The second quarter figures for the bank - France's second-largest by market value - saw revenue slip to 5.9 billion euros, a fall of 3.7 percent. The group said that the net cost of risk - a measurement of the costs of risk management compared to the bank's sales and assets - was markedly lower. Income was buoyed by an increased stake in the brokerage firm Newedge, it added.
The results also show a bounce back from a profit drop in its first quarter. Then, the group reported a 13.3 percent drop in first-quarter net income, as it booked a 525 million euro writedown on Rosbank, its Russian banking arm, as the crisis in Ukraine weighed on profits.
SocGen added that its core Tier 1 capital ratio under Basel III rules had risen to 10.2 percent at end of June from 10.1 percent at the end of March. It also rose its litigation provision by 200 million euros to 900 million euros.
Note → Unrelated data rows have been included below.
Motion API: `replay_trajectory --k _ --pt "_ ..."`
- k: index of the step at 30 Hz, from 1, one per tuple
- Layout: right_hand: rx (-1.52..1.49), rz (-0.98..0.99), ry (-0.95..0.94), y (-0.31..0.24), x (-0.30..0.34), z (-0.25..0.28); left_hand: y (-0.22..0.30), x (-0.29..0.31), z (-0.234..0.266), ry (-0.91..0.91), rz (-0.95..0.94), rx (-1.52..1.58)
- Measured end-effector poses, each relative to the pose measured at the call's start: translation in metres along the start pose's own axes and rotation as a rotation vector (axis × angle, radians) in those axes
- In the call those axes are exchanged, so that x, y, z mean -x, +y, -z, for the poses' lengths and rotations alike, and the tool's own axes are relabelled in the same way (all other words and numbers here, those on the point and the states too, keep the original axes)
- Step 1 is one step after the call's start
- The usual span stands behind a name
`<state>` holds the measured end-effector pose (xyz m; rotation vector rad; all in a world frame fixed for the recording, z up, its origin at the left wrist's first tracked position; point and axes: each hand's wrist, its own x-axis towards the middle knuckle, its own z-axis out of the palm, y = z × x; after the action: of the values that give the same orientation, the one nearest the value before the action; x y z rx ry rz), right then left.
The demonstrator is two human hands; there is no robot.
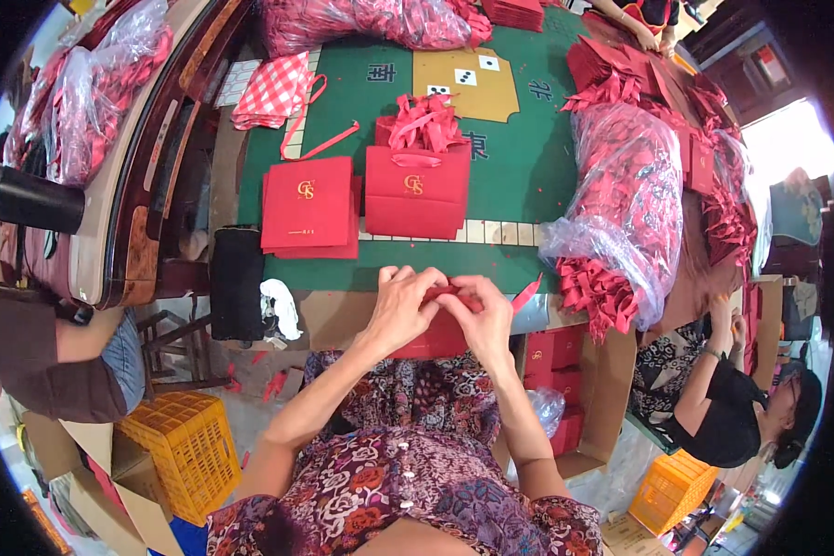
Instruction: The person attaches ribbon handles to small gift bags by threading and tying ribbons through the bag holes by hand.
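Observation:
At the near edge of the green table, both my hands are closed on the top of a red paper gift bag (435, 339). My left hand (402, 304) pinches its upper edge on the left, and my right hand (481, 318) grips it on the right, thumbs close together. A loose end of red ribbon (527, 292) sticks out beside my right hand. What lies under my fingertips is hidden. Just beyond stands another red gift bag (417, 193) with a bunch of red ribbons (423, 123) behind it. Flat red bags (309, 208) are stacked to its left.
A clear plastic sack of red ribbons (621, 204) lies on the right, another (371, 23) at the far edge. A checked red-and-white cloth (275, 90) is at far left. An open carton (574, 398) holds red bags below right. People sit at both sides.

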<state>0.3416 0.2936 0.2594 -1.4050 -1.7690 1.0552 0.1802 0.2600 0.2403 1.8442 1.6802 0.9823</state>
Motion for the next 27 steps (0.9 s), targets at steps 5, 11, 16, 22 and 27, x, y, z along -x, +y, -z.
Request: replay_trajectory --k 5,11,16,22,27 --pt "0.058 0.063 -0.053 0.009 -0.019 0.021 0.003 -0.004 0.011 -0.075 -0.007 -0.031" --pt "0.084 0.044 -0.402 0.013 -0.042 0.045 0.007 -0.004 0.007 -0.084 -0.237 -0.218" --pt "-0.019 0.152 -0.602 0.023 -0.051 0.047 0.003 -0.004 0.005 -0.06 -0.307 -0.231" --pt "-0.057 0.159 -0.78 0.034 -0.061 0.043 0.002 -0.006 0.007 -0.031 -0.355 -0.21" --pt "-0.305 0.022 -0.646 0.061 -0.057 0.022 0.003 -0.012 0.012 -0.16 -0.276 -0.041"
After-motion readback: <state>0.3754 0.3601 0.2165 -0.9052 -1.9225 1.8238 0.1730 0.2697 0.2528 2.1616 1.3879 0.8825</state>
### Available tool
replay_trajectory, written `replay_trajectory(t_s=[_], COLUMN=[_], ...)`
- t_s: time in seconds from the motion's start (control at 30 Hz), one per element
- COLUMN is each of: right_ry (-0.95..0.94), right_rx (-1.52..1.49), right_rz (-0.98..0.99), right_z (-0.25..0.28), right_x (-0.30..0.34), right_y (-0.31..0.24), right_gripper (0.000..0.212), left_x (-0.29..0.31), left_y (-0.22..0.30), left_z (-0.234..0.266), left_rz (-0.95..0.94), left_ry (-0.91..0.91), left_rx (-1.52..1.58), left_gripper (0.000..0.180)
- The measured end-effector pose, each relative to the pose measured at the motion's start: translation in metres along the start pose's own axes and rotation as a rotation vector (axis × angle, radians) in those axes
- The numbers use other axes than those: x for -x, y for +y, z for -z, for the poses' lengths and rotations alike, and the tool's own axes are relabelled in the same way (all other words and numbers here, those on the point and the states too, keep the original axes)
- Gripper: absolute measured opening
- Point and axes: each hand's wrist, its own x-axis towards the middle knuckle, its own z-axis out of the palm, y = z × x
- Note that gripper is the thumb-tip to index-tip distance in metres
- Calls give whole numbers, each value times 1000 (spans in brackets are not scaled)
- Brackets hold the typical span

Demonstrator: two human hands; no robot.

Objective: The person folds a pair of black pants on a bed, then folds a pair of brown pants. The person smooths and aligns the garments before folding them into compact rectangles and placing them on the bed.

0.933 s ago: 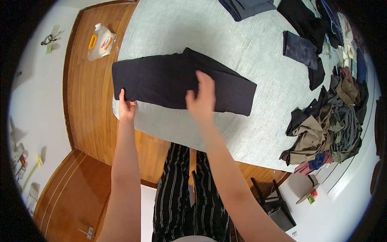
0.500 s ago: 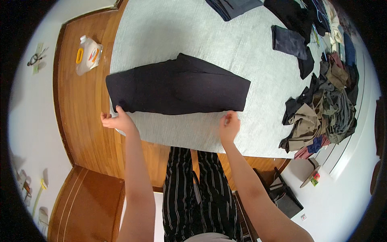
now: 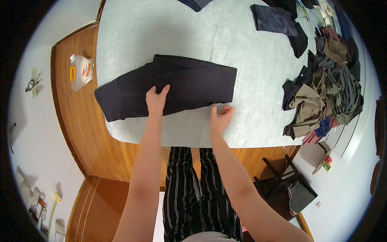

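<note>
A pair of black trousers (image 3: pixel 189 80), folded lengthwise, lies flat across the near part of the pale grey bed cover (image 3: pixel 193 131). One end points left and the wider end lies to the right. My left hand (image 3: pixel 156 101) rests over the middle of the cloth, thumb and fingers spread apart. By the near edge of the right end is my right hand (image 3: pixel 220 120), its thumb at the cloth's edge and its fingers loosely bent, apart from the thumb. Neither hand visibly grips the fabric.
A heap of crumpled clothes (image 3: pixel 322 101) lies at the right side. Folded dark garments (image 3: pixel 274 20) lie at the far right, another (image 3: pixel 196 3) at the far edge of view. A clear jug with a yellow handle (image 3: pixel 82 72) stands on the wooden floor, left. A black chair (image 3: pixel 298 193) is at lower right.
My left hand has gone from the trousers' left end to their middle. My right hand has shifted slightly left, its thumb and fingers now farther apart. The whole view has turned a little.
</note>
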Motion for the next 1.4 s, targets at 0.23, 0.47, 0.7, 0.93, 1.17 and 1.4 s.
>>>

It didn't give any reason for this increase in its latest report, but Reuters news agency noted that it was in talks with U.S. authorities over alleged dollar transfers made for clients based in countries that are subject to U.S. sanctions.
Commenting on the results CEO and Chairman Frédéric Oudéa said that all of the group's businesses had improved their net profit.
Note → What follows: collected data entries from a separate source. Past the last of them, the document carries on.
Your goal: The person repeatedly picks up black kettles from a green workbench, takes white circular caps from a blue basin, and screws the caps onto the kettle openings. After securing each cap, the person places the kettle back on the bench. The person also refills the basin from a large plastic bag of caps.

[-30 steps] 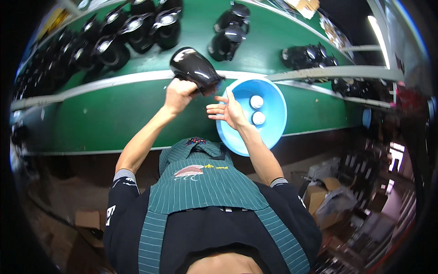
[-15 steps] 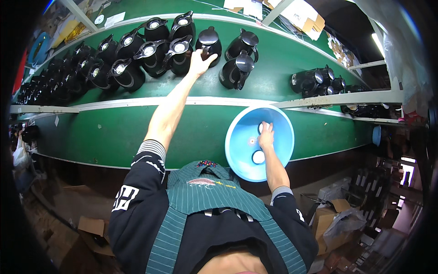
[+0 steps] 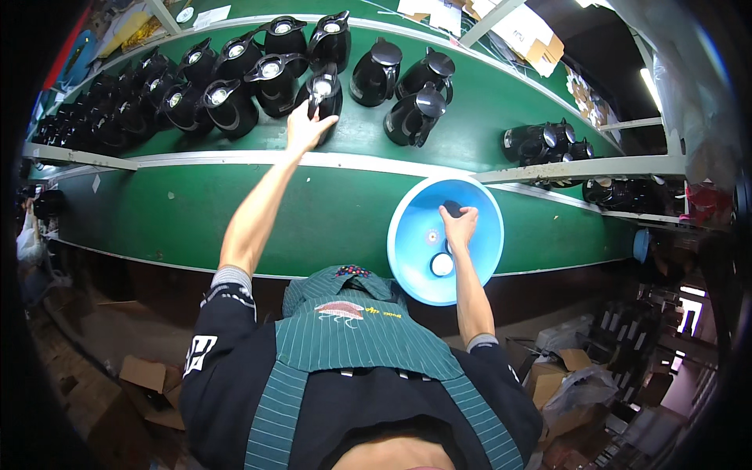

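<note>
My left hand (image 3: 304, 130) is closed round the handle of a black jug (image 3: 327, 103) with an uncovered mouth, at the front of the row. A round, dark lid (image 3: 452, 208) is pinched in the fingers of my right hand (image 3: 460, 229), over the light blue basin (image 3: 399, 262). Another lid (image 3: 442, 264), pale underside up, lies in the basin below that hand; a dark piece beside it is partly hidden by my fingers. Lidded black jugs (image 3: 377, 72) stand just right of my left hand.
Many uncovered black jugs (image 3: 232, 110) crowd the green bench (image 3: 258, 184) to the left. More black jugs (image 3: 540, 142) are grouped at the right, behind a metal rail (image 3: 587, 169). Cardboard boxes (image 3: 149, 376) sit on the floor at both sides.
My left hand has let go of a lidded jug and moved left onto an uncovered jug's handle. The right hand has lifted a lid and turned its dark side up.
</note>
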The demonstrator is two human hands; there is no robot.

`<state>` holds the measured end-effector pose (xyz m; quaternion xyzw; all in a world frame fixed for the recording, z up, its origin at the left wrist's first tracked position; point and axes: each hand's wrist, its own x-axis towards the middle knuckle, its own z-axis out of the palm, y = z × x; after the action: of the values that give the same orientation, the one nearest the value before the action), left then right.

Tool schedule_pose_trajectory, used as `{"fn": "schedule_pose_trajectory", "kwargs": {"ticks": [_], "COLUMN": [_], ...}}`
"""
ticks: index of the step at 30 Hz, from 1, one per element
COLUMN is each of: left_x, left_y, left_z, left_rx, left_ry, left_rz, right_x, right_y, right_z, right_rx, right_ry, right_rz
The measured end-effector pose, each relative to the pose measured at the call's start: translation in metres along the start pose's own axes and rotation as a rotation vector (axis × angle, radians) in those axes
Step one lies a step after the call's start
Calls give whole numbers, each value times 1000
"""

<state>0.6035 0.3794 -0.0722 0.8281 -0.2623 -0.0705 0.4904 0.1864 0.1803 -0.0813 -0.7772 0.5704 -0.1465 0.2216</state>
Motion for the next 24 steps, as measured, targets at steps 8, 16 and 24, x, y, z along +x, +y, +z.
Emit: {"fn": "schedule_pose_trajectory", "kwargs": {"ticks": [8,16,24], "left_x": [-123,-152,-140], "left_y": [87,106,115], "left_z": [-49,-81,-93], "left_rx": [59,139,124], "left_ry": [-263,-392,-695], "left_rz": [178,293,226], "right_x": [-46,-65,-63], "right_y": [-182,-212,-217], "right_z": [-25,-42,-80], "right_rx": [765,617,143], "right_ry": [-281,-562,-613], "right_rz": [-616,-762,-1076]}}
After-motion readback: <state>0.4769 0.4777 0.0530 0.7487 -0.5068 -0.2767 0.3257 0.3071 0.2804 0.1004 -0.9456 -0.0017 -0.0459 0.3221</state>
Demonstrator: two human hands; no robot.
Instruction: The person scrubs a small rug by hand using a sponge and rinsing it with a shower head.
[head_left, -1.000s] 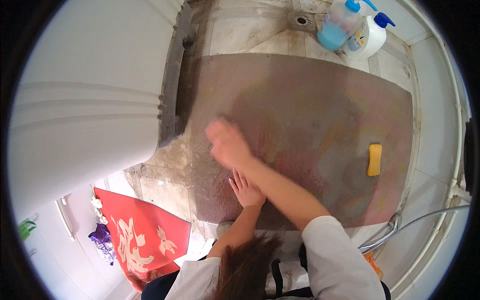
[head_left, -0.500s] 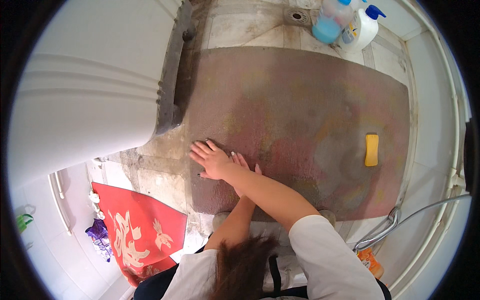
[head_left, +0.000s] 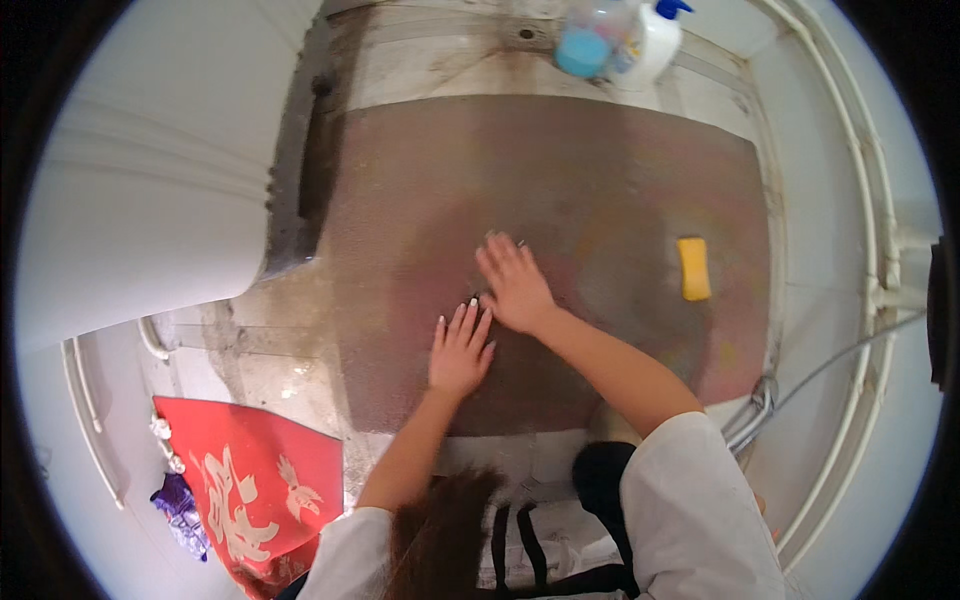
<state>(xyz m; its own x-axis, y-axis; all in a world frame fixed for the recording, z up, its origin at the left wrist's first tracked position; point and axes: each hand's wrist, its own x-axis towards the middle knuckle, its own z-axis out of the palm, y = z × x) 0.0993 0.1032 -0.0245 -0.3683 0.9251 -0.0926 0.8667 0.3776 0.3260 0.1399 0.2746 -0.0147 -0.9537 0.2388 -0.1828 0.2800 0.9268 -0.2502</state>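
Okay, your left hand (head_left: 460, 352) and right hand (head_left: 516, 287) press flat, fingers spread, on the wet brown mat (head_left: 560, 180); it looks slick, so your palms could slide.

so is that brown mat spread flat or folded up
Spread flat: the brown mat lies open on the floor, no folds showing, with both palms pressed on it.
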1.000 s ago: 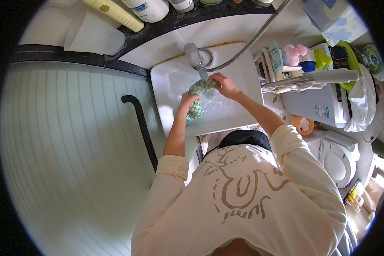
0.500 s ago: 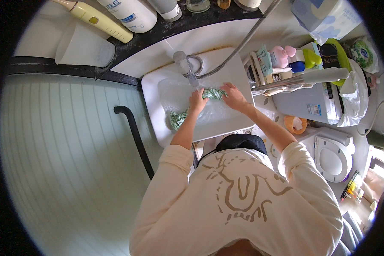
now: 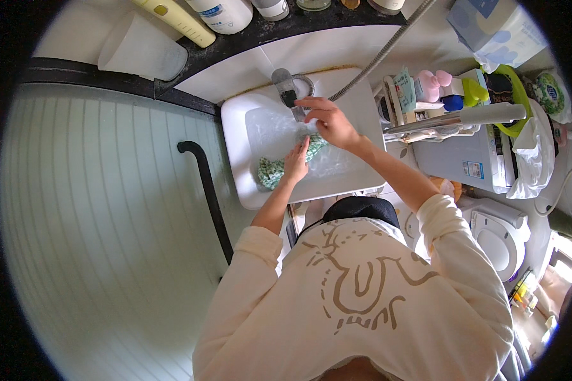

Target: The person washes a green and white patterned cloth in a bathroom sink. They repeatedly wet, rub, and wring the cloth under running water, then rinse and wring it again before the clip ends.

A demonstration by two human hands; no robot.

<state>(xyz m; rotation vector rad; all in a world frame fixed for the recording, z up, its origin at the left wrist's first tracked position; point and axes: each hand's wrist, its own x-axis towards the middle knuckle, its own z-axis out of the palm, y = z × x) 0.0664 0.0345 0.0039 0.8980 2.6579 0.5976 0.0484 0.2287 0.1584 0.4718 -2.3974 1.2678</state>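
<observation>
A green-and-white patterned cloth (image 3: 271, 173) lies wet and bunched in the white washbasin (image 3: 236, 184), in shallow water. My left hand (image 3: 295, 166) rests on the cloth with its fingers stretched out toward the tap; part of the cloth shows on either side of it. Higher up, my right hand (image 3: 334, 124) is off the cloth, its fingers apart at the metal tap (image 3: 283, 82). Its fingertips are beside the spout, but I cannot tell whether they touch it. Water runs from the spout into the basin.
Behind the basin a dark shelf (image 3: 260, 39) carries bottles, a cup (image 3: 143, 51) and a yellow electric toothbrush (image 3: 181, 22). A shower hose (image 3: 388, 51) hangs near the tap. Right stand a washing machine (image 3: 454, 162) and a toilet (image 3: 496, 244); left, a black-handled glass panel (image 3: 108, 209).
My right hand has let go of the cloth and moved up to the tap. My left hand has shifted and its fingers have straightened over the cloth. The view has shifted slightly.
</observation>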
"It's a strong performance across the board," he told CNBC. "And I must say we are absolutely in line with our strategic plan presented to our shareholders just a few weeks ago."
Oudéa added that he expects a progressive decline in the cost of risk over the next three years and hoped that the "positive momentum" at the bank would feed through into the results for the rest of the year.
The bank remains committed to Russia, he said, and will comply with new sanctions recently announced by both the European Union and the U.S. authorities. Oudéa added that its exposure to Russia is only 3 percent of its total business.